Obviously there are far more PROs than CONs, but that doesn’t mean that I advocate running out and buying one right now. The 5D Mark II is a substantial improvement over the Mark I, that is true without a shadow of a doubt. It gives the photographer far more control over their images, and has a lot of features intended to save photographers time, which is wonderful. I honestly believe it is the best DSLR on the market right now, hands down. That said… Everyone doesn’t need the BEST camera, especially when the 5D Mark I is such an incredible camera, as well.
If you’re a smart, rational shopper, there are really only two reasons to spend the extra $1200+ on the Mark II (since Mark I’s have now dropped to $1500 or less): High ISO and HD video, and as I’ve already mentioned, the HD video is extremely flawed.

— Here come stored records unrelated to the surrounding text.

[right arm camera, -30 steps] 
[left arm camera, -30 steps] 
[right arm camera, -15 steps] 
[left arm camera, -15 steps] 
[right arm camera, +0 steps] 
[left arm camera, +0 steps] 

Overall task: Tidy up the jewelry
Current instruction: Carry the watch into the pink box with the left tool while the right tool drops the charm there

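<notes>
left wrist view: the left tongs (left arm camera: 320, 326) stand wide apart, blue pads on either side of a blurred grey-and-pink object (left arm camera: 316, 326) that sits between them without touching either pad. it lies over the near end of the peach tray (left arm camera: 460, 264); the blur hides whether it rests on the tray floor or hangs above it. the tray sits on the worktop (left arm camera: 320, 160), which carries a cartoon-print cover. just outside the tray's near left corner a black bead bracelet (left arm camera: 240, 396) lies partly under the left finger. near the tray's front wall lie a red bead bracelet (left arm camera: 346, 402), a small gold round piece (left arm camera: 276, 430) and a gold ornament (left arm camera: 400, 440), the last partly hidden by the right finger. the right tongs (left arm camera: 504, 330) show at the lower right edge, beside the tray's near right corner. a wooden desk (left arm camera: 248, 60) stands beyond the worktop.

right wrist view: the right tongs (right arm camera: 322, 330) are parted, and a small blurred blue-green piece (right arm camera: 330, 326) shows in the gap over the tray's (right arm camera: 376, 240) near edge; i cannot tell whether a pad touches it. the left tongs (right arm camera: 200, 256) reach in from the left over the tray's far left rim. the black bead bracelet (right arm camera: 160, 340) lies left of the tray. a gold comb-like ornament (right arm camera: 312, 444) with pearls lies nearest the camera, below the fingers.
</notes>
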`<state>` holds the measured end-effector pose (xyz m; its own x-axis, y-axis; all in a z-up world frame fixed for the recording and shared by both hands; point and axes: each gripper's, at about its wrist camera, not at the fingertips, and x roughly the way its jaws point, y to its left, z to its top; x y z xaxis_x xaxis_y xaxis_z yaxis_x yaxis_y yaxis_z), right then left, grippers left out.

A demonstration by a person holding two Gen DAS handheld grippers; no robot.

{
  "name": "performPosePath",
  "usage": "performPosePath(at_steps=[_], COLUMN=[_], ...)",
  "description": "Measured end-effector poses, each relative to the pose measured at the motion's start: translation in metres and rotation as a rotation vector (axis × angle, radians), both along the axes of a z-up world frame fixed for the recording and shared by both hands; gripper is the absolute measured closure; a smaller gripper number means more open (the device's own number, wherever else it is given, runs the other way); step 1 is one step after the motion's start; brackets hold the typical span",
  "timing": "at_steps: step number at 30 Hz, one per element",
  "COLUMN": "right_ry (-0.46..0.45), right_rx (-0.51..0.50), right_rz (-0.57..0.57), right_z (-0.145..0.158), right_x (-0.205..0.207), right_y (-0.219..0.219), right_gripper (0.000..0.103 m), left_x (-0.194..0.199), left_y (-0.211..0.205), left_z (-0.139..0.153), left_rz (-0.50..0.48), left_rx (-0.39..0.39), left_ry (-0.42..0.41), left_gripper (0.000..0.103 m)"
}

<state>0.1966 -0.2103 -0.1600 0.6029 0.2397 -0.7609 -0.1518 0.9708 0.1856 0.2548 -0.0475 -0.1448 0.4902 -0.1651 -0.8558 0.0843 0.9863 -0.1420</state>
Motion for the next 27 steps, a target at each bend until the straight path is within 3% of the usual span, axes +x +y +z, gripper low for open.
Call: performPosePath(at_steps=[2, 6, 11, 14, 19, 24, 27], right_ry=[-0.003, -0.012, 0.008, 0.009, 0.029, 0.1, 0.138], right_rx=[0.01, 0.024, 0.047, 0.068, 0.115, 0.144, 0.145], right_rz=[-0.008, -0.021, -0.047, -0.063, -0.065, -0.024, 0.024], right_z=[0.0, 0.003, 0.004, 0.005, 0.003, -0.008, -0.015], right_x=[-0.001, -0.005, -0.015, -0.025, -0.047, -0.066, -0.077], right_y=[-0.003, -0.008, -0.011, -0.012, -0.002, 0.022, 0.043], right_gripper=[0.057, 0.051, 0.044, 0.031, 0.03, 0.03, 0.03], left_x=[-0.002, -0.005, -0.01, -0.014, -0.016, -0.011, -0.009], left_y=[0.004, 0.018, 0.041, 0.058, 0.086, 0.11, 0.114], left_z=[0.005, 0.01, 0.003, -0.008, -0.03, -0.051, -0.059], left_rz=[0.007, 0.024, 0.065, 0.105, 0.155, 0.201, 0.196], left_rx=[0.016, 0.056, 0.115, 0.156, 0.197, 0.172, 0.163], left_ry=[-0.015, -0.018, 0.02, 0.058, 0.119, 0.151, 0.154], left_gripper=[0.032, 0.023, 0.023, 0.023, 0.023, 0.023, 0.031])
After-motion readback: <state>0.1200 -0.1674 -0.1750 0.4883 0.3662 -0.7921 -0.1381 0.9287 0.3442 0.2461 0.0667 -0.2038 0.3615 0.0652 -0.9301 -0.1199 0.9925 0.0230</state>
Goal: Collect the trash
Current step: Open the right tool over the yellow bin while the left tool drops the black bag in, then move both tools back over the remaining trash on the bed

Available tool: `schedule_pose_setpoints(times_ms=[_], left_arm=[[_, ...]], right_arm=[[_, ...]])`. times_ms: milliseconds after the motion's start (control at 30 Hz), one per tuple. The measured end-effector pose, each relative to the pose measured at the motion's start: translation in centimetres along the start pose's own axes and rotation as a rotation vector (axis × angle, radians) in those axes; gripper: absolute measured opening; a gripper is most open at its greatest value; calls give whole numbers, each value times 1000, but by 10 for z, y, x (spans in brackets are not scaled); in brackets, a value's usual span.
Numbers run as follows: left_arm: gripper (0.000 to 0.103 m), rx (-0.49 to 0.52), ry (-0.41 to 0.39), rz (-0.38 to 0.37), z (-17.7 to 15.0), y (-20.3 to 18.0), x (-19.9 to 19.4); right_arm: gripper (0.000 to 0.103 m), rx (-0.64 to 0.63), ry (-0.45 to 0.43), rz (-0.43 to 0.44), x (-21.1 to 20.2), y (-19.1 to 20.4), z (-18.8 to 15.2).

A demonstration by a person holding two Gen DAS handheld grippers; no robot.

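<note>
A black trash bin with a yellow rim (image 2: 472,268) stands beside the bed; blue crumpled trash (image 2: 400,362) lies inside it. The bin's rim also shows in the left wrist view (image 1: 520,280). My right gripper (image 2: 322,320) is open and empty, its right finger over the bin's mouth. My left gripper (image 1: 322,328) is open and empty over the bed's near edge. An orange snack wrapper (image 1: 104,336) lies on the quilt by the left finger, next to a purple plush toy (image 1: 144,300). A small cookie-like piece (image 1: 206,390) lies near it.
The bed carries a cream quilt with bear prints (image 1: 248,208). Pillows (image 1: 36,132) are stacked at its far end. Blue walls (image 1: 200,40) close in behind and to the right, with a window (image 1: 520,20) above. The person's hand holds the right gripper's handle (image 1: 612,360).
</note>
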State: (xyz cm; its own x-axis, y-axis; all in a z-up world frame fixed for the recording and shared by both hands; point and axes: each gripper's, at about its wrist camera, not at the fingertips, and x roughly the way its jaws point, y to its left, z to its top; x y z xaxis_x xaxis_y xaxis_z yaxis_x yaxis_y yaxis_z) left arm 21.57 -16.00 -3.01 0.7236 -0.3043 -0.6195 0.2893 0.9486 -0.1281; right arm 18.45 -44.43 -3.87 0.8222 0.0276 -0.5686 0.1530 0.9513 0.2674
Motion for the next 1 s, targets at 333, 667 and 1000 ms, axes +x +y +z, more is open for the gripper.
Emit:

If I were a more patient person, I would probably wait it out and see if Canon releases a firmware fix for the video shortfalls in the next couple of months. If they do, then I’ll say it’s absolutely 100% THE camera to have as a wedding or portrait photographer. If they don’t, I suspect that we will see a 5D Mark IIN or a 5D Mark III in less than a year, and that will be the camera to own. Since I am not a patient person, and since I really want to have the ability to play with the HD video, flawed as it may be, I went ahead and took the plunge, and I don’t regret it at all.